もしもこれが賢者の男との喧嘩だとして、そこに確実な勝利がある訳ではない。
寧ろこれから行うのは分の悪い戦いだ。
だけどそれでも逃げる訳にはいかないのだ。
医療従事者の端くれとして、トリアージを行わなければならない状況でもない限りは目の前の命を諦めたくなんてないから。

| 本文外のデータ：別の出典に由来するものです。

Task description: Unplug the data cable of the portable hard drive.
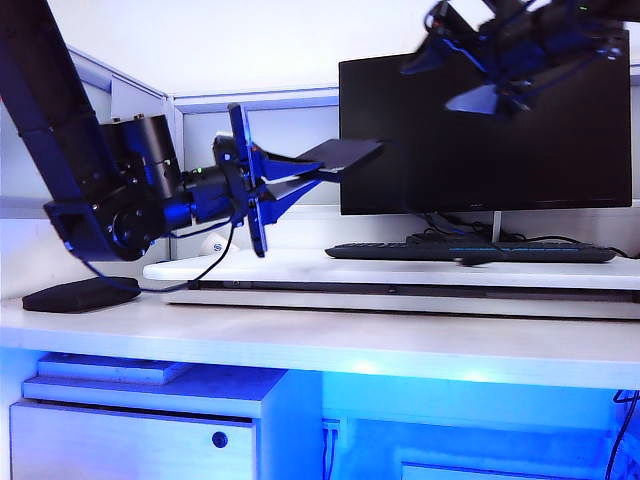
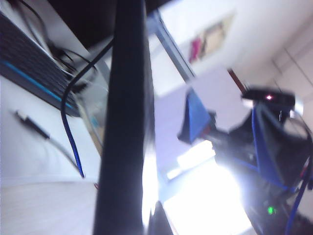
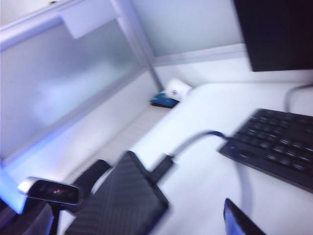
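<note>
The portable hard drive point(image 1: 345, 153) is a thin black box held up in the air above the left end of the white desk mat, with my left gripper point(image 1: 310, 172) shut on its near end. In the right wrist view its textured top point(image 3: 122, 200) shows, with the data cable point(image 3: 195, 142) plugged into its far edge and curving off toward the keyboard. The left wrist view sees the drive point(image 2: 124, 122) edge-on as a dark band. My right gripper point(image 1: 465, 75) hangs high in front of the monitor with its jaws open, apart from the drive; one fingertip point(image 3: 239, 220) shows beside the drive.
A black monitor point(image 1: 485, 130) stands at the back with a long black keyboard point(image 1: 470, 252) in front of it on a white mat point(image 1: 300, 270). A black padded cushion point(image 1: 80, 294) lies at the desk's left. A small white roll point(image 3: 177, 89) sits by the partition.
</note>
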`<action>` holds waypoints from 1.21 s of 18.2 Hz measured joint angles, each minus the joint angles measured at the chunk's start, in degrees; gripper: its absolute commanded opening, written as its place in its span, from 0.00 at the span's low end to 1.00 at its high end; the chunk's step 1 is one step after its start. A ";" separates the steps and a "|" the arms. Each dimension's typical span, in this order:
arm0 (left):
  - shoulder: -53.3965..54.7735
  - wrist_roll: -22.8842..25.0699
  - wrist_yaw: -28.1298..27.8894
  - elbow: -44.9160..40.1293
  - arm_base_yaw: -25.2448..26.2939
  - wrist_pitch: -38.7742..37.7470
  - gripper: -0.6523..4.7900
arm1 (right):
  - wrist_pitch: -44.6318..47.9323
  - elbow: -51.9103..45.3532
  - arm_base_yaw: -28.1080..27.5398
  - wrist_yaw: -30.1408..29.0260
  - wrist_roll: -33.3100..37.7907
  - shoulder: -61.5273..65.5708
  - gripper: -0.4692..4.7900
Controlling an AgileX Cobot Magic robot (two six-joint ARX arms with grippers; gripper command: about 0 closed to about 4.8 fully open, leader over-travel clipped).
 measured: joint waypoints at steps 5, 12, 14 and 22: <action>-0.17 -0.20 3.17 4.31 -1.84 0.04 0.11 | -0.46 1.73 1.20 -0.11 0.63 2.21 0.94; -0.44 -0.85 4.63 6.49 -3.39 0.09 0.11 | 0.00 2.08 0.94 0.11 1.20 2.32 0.73; -0.44 -1.22 4.68 6.67 -3.39 0.09 0.11 | 0.57 2.32 0.94 1.33 1.20 2.32 0.69; -0.44 -2.12 5.68 6.78 -3.39 0.09 0.11 | 2.25 4.81 0.98 2.95 2.86 5.11 0.35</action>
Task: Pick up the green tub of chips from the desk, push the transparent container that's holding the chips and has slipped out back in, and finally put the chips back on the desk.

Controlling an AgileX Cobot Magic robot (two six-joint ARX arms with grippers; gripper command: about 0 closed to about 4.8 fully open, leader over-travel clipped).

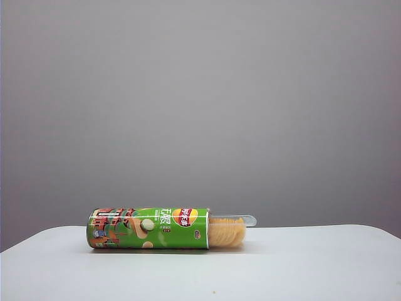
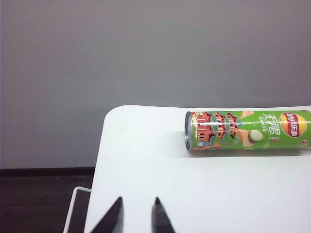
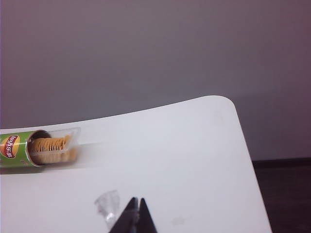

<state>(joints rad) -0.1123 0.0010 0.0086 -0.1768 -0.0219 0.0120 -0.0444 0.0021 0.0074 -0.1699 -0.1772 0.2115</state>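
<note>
White desk [image 1: 313, 263]; left claw [image 2: 137, 213] slightly parted; right claw [image 3: 138, 211] closed, both low.

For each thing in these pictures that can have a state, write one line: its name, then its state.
green tub of chips: lying on its side on the desk, open end rightward.
transparent container: partly slid out.
chips: stacked, partly exposed.
left claw: slightly open, empty, away from the tub.
right claw: shut, empty, away from the tub.

**Black Pointed Claws**

Only the fingertips of each arm show. The left claw [image 2: 137, 216] has two matte black, tapering, blade-like fingers with sharp tips. The right claw [image 3: 136, 216] shows the same black pointed fingers, narrow and smooth-faced.
</note>
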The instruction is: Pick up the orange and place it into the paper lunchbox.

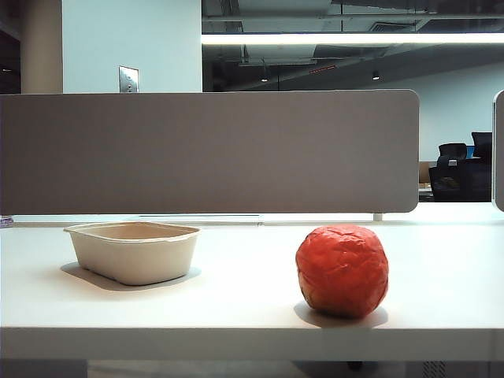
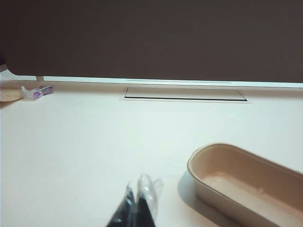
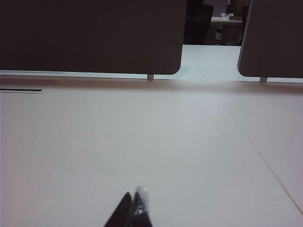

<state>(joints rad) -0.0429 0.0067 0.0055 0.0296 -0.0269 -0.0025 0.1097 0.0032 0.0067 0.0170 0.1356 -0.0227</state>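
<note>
Orange (image 1: pixel 342 270) resting on the white desk (image 1: pixel 236 303) toward the right of the exterior view, near the front edge, well apart from the paper lunchbox (image 1: pixel 134 250) on the left (empty, upright). Left hand (image 2: pixel 138 203) low over the desk just beside the lunchbox rim (image 2: pixel 222 153), tips pressed together, holding nothing. Right hand (image 3: pixel 134 205) over bare desk, likewise pinched closed and empty. Grey partition (image 1: pixel 209 150) behind.

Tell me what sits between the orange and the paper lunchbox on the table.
Nothing visible. In the exterior view only bare table lies between the orange and the paper lunchbox. Both grippers, left and right, are shut and away from both.
</note>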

そして……この子の命を諦めて、あの人でなしに頭を下げに行ったとすれば……最終的にそれ以上に深々と頭を下げて謝らなければならない相手が出てくるから。
(繋ぐんだ……俺が……ッ)
少女の体内を蝕む猛毒は常人よりも遥かに丈夫な冒険者の肉体でも数分と持たない程凶悪だ。
その数分の間に賢者による治療を受けるか……抗毒血清を使用するか以外では救えない。
人間である以上、どれだけ鍛えていてもその現実に抗う事は出来ないのだ。
それでもこの少女が王都の外から生きて帰って来ているという事は……その処置は既に終わっていると考えるべきだろう。
処置した上で、今の容態の彼女の姿がある。
おそらくこの容態は処置してくれた『此処にはいない誰か』が想定していなかったものなのだろうが、どうであれ終わる筈だった命をこの瞬間まで誰かが繋いだ事は明らかなのだ。
だとすればバトンを受け取った者として、その誰かに申し訳が立たない。
(俺が助ける……!)
やるべき事をやれるだけやったであろう同士を、敗北者にする訳にはいかない。